Work order: Since the copy must hold text only, transcribe the data below exactly and omit the images.

────────────────────

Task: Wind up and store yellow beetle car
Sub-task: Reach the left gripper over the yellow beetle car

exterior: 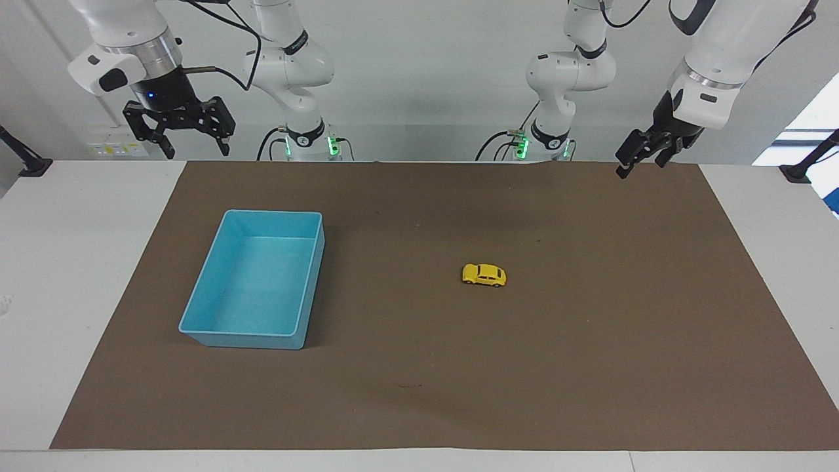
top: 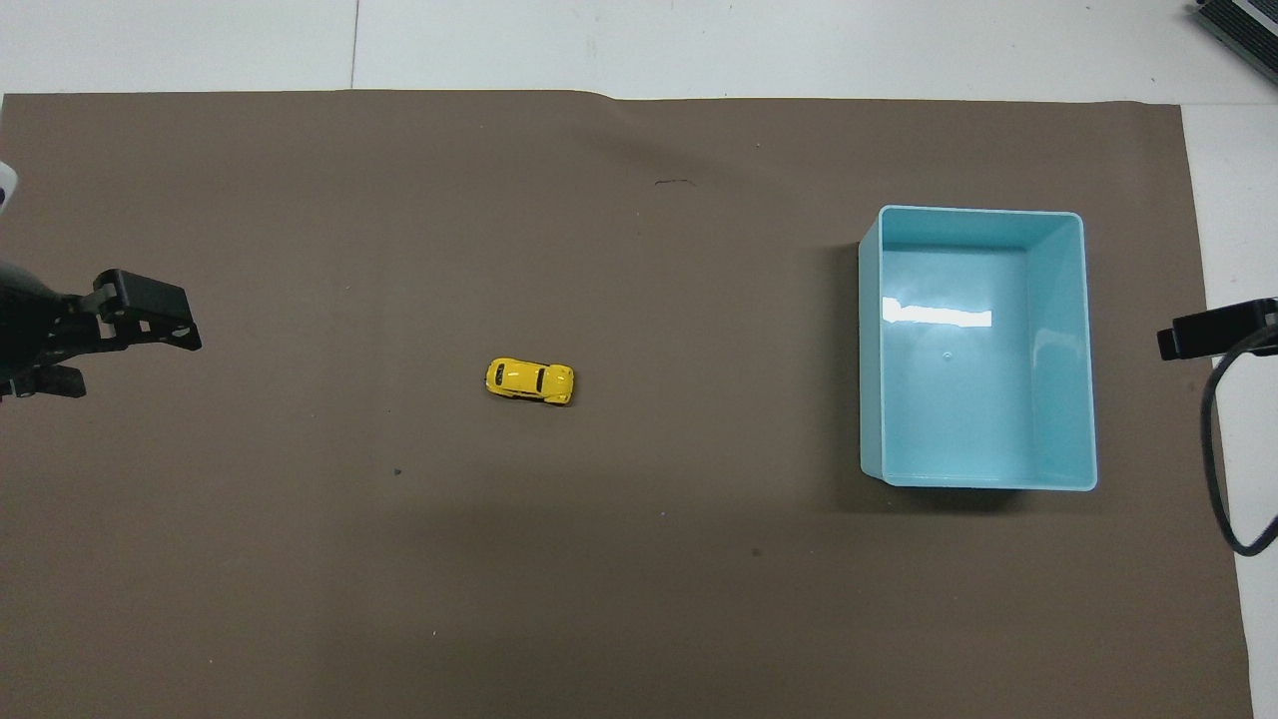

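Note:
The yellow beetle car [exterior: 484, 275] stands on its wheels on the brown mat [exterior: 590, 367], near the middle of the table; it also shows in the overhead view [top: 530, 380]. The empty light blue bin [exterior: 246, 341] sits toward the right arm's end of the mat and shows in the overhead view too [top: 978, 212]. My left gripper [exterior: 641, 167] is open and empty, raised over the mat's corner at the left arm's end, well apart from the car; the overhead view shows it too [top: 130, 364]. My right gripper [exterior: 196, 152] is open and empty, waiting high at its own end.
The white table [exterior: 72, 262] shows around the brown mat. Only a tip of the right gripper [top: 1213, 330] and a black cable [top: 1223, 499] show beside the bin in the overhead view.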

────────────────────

The answer:
Task: Wind up and store yellow beetle car
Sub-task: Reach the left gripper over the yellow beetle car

exterior: 
top: 

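Note:
The yellow beetle car [exterior: 484, 275] stands on its wheels on the brown mat [exterior: 590, 367], near the middle of the table; it also shows in the overhead view [top: 530, 380]. The empty light blue bin [exterior: 246, 341] sits toward the right arm's end of the mat and shows in the overhead view too [top: 978, 212]. My left gripper [exterior: 641, 167] is open and empty, raised over the mat's corner at the left arm's end, well apart from the car; the overhead view shows it too [top: 130, 364]. My right gripper [exterior: 196, 152] is open and empty, waiting high at its own end.
The white table [exterior: 72, 262] shows around the brown mat. Only a tip of the right gripper [top: 1213, 330] and a black cable [top: 1223, 499] show beside the bin in the overhead view.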

Nothing else is needed to complete the answer.